== Segment start ==

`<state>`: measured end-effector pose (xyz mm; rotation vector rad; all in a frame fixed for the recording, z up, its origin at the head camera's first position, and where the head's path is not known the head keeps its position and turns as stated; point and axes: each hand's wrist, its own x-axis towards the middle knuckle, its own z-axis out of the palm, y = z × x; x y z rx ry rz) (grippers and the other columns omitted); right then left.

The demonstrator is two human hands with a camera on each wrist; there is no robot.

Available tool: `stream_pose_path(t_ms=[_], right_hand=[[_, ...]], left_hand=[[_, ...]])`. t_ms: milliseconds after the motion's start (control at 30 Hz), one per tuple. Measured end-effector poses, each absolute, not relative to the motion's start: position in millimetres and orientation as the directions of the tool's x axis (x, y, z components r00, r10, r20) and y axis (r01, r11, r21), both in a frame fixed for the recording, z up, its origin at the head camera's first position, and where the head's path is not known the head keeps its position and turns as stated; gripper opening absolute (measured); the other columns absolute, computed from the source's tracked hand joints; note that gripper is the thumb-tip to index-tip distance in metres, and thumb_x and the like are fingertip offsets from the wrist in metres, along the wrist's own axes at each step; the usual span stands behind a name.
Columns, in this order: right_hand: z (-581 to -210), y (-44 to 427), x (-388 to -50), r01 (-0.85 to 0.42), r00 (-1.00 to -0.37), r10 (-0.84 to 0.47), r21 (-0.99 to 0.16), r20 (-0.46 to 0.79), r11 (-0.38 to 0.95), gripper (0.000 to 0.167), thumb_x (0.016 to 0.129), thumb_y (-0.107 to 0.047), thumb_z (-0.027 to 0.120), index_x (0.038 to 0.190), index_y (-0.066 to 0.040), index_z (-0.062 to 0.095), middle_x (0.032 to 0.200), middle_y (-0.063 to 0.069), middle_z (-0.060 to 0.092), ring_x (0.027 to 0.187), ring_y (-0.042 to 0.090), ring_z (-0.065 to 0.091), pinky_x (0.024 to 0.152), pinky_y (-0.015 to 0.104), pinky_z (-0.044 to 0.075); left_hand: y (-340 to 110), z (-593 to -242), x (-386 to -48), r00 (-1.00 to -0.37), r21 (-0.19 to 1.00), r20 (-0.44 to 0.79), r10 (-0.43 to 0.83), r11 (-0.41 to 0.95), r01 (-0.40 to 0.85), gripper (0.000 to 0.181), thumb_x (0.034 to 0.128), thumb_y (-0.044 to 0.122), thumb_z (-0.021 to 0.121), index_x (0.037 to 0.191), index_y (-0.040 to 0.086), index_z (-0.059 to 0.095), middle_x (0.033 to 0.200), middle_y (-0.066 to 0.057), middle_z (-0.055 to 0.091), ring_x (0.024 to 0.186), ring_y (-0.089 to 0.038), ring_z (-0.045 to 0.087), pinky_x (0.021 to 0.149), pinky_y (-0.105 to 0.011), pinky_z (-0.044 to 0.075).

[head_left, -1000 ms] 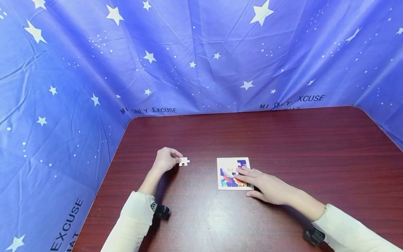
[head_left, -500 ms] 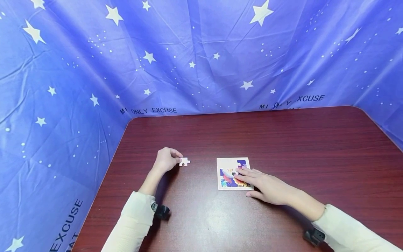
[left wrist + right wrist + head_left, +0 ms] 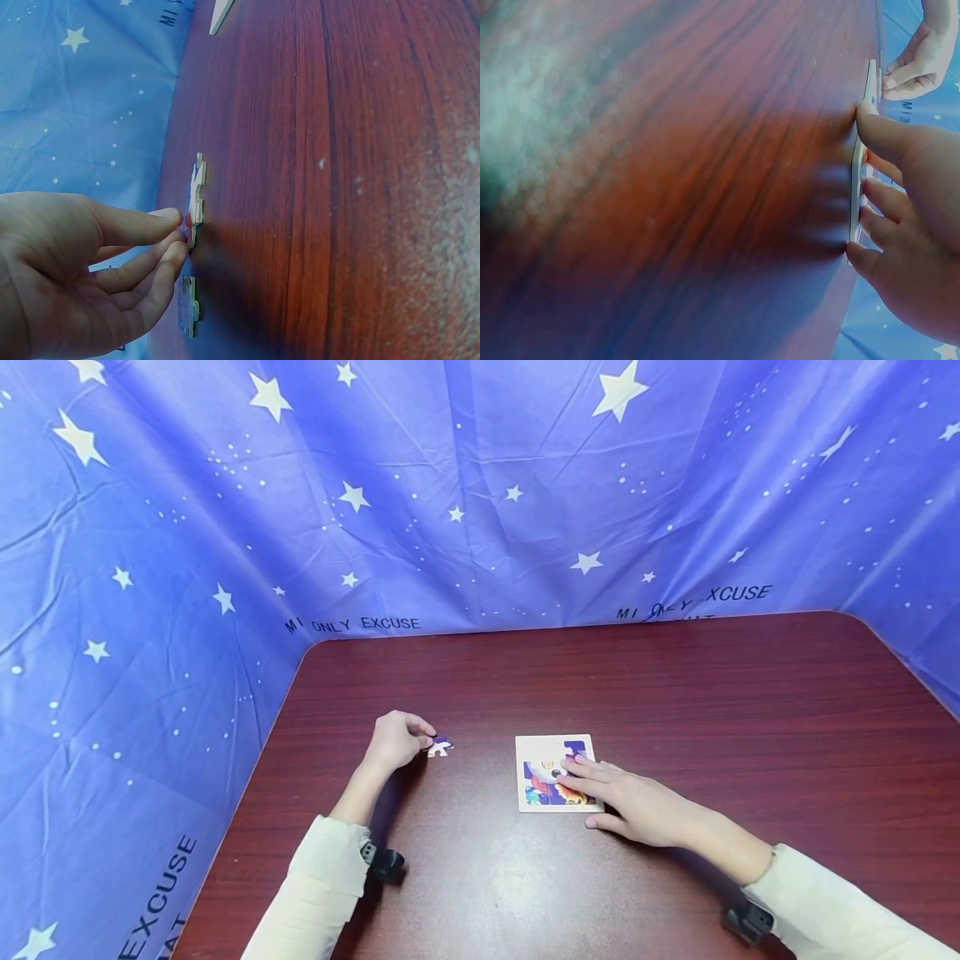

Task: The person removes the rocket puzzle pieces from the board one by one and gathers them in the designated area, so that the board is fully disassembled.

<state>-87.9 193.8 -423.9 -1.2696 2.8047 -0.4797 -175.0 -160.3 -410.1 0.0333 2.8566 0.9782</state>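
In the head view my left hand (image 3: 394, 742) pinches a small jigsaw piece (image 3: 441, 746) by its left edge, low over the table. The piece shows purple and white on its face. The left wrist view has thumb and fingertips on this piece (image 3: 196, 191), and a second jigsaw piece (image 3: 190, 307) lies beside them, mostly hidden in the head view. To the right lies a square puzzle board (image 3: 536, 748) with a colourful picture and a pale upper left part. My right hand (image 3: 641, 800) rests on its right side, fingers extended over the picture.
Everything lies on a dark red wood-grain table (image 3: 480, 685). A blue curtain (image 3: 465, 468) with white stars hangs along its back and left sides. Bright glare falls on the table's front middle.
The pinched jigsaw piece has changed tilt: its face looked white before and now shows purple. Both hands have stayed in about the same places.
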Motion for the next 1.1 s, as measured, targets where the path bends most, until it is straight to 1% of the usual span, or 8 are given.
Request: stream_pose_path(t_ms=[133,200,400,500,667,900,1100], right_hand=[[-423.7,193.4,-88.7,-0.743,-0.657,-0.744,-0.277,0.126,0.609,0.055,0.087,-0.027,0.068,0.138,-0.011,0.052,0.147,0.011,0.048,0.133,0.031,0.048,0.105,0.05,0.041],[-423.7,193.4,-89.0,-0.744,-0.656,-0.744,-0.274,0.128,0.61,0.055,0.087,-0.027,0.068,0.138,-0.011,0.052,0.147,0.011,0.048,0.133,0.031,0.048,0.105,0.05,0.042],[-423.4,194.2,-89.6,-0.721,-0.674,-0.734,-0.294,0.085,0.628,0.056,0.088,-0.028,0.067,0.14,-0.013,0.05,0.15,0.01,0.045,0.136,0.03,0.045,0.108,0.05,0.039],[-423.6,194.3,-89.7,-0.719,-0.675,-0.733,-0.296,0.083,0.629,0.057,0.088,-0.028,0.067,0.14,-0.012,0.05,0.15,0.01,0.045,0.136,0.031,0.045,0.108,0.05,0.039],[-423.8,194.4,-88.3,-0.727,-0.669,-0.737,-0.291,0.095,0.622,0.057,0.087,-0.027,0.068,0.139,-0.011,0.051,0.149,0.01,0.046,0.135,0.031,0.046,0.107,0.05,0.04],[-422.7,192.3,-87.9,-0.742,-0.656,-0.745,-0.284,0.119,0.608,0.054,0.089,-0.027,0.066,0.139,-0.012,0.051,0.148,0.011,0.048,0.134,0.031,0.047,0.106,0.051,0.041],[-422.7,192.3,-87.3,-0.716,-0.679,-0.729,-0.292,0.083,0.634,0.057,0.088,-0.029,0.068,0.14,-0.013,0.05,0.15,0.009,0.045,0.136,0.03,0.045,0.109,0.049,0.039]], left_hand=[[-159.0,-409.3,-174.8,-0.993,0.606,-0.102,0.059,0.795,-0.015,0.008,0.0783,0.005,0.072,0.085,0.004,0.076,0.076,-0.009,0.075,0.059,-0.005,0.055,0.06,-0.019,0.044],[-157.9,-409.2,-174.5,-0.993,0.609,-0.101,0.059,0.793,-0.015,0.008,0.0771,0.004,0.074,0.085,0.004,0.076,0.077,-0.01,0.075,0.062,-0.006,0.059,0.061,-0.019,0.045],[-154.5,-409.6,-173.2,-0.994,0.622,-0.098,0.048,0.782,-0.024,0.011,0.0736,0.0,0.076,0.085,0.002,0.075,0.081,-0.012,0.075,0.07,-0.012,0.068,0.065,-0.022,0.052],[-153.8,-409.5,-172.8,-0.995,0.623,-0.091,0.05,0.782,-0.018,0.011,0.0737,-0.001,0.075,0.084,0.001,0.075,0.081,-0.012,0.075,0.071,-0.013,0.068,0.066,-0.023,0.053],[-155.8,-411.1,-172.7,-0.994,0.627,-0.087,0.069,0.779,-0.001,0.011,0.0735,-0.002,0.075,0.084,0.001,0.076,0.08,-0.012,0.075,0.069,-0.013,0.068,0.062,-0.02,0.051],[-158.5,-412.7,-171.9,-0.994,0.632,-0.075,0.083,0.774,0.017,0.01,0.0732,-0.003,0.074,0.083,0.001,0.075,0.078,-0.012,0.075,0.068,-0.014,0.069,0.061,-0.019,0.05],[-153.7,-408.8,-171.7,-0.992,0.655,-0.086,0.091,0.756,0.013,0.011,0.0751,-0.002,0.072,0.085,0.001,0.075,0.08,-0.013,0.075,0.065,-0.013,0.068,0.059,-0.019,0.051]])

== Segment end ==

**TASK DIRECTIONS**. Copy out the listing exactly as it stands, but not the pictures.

**SOLUTION TO THE EXERCISE**.
`<state>`: measured end-effector pose (xyz mm; rotation vector rad; all in a frame fixed for the recording, z up, its origin at the head camera's first position, and where the head's path is not known the head keeps its position and turns as stated; point and axes: each hand's wrist, its own x-axis towards the middle knuckle, its own z-axis out of the palm, y = z × x; x y z rx ry rz) (grippers and the other columns omitted); right then left.

The demonstrator is two human hands with a camera on each wrist; there is no robot.

Available tool: `stream_pose_path(t_ms=[_], right_hand=[[_, ...]], left_hand=[[_, ...]])`. t_ms: milliseconds after the motion's start (control at 30 Hz), one per tuple. Measured end-effector poses, each absolute, not relative to the motion's start: position in millimetres and orientation as the directions of the tool's x axis (x, y, z components r00, r10, r20) and y axis (r01, r11, r21), both in a frame fixed for the recording, z up, its origin at the head camera's first position, and where the head's path is not known the head keeps its position and turns as stated; gripper opening absolute (measured); the other columns absolute, computed from the source's tracked hand joints; note that gripper is the thumb-tip to index-tip distance in metres, and thumb_x and the like are fingertip offsets from the wrist in metres, along the wrist's own axes at each step; the usual span stands behind a name.
Columns, in this order: right_hand: z (-581 to -210), y (-44 to 427), x (-388 to -50), r01 (-0.85 to 0.42), r00 (-1.00 to -0.37), r10 (-0.84 to 0.47), r21 (-0.99 to 0.16), r20 (-0.46 to 0.79), r11 (-0.38 to 0.95), gripper (0.000 to 0.167), thumb_x (0.016 to 0.129), thumb_y (-0.107 to 0.047), thumb_z (-0.027 to 0.120), index_x (0.038 to 0.190), index_y (-0.066 to 0.040), index_z (-0.062 to 0.095), middle_x (0.032 to 0.200), middle_y (-0.063 to 0.069), middle_z (-0.060 to 0.092), ring_x (0.027 to 0.187), ring_y (-0.042 to 0.090), ring_z (-0.065 to 0.091), pinky_x (0.024 to 0.152), pinky_y (-0.015 to 0.104), pinky_z (-0.044 to 0.075); left_hand: y (-340 to 110), z (-593 to -242), x (-386 to -48), r00 (-1.00 to -0.37), r21 (-0.19 to 1.00), r20 (-0.44 to 0.79), r10 (-0.43 to 0.83), r11 (-0.41 to 0.95), r01 (-0.40 to 0.85), gripper (0.000 to 0.181), thumb_x (0.034 to 0.128), thumb_y (-0.044 to 0.122), thumb_z (-0.021 to 0.121), index_x (0.037 to 0.191), index_y (-0.040 to 0.086), index_z (-0.059 to 0.095), middle_x (0.033 to 0.200), middle_y (-0.066 to 0.057), middle_z (-0.055 to 0.091), ring_x (0.024 to 0.186), ring_y (-0.089 to 0.038), ring_z (-0.045 to 0.087), pinky_x (0.021 to 0.149), pinky_y (-0.105 to 0.011), pinky_z (-0.044 to 0.075).

[head_left, -1000 ms] 
[head_left, -500 ms] 
[left wrist + right wrist + head_left, +0 ms] 

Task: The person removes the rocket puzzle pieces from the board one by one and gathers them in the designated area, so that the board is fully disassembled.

<state>-87.9 193.8 -423.9 -1.2696 2.8047 -0.4797 -175.0 -160.3 -410.1 0.0333 2.8566 0.9782</state>
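In the head view my left hand (image 3: 394, 742) pinches a small jigsaw piece (image 3: 441, 746) by its left edge, low over the table. The piece shows purple and white on its face. The left wrist view has thumb and fingertips on this piece (image 3: 196, 191), and a second jigsaw piece (image 3: 190, 307) lies beside them, mostly hidden in the head view. To the right lies a square puzzle board (image 3: 536, 748) with a colourful picture and a pale upper left part. My right hand (image 3: 641, 800) rests on its right side, fingers extended over the picture.
Everything lies on a dark red wood-grain table (image 3: 480, 685). A blue curtain (image 3: 465, 468) with white stars hangs along its back and left sides. Bright glare falls on the table's front middle.
The pinched jigsaw piece has changed tilt: its face looked white before and now shows purple. Both hands have stayed in about the same places.
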Motion for the next 1.1 s, as measured, targets where the path bends most, until it is straight to 1% of the usual span, or 8 are given.
Request: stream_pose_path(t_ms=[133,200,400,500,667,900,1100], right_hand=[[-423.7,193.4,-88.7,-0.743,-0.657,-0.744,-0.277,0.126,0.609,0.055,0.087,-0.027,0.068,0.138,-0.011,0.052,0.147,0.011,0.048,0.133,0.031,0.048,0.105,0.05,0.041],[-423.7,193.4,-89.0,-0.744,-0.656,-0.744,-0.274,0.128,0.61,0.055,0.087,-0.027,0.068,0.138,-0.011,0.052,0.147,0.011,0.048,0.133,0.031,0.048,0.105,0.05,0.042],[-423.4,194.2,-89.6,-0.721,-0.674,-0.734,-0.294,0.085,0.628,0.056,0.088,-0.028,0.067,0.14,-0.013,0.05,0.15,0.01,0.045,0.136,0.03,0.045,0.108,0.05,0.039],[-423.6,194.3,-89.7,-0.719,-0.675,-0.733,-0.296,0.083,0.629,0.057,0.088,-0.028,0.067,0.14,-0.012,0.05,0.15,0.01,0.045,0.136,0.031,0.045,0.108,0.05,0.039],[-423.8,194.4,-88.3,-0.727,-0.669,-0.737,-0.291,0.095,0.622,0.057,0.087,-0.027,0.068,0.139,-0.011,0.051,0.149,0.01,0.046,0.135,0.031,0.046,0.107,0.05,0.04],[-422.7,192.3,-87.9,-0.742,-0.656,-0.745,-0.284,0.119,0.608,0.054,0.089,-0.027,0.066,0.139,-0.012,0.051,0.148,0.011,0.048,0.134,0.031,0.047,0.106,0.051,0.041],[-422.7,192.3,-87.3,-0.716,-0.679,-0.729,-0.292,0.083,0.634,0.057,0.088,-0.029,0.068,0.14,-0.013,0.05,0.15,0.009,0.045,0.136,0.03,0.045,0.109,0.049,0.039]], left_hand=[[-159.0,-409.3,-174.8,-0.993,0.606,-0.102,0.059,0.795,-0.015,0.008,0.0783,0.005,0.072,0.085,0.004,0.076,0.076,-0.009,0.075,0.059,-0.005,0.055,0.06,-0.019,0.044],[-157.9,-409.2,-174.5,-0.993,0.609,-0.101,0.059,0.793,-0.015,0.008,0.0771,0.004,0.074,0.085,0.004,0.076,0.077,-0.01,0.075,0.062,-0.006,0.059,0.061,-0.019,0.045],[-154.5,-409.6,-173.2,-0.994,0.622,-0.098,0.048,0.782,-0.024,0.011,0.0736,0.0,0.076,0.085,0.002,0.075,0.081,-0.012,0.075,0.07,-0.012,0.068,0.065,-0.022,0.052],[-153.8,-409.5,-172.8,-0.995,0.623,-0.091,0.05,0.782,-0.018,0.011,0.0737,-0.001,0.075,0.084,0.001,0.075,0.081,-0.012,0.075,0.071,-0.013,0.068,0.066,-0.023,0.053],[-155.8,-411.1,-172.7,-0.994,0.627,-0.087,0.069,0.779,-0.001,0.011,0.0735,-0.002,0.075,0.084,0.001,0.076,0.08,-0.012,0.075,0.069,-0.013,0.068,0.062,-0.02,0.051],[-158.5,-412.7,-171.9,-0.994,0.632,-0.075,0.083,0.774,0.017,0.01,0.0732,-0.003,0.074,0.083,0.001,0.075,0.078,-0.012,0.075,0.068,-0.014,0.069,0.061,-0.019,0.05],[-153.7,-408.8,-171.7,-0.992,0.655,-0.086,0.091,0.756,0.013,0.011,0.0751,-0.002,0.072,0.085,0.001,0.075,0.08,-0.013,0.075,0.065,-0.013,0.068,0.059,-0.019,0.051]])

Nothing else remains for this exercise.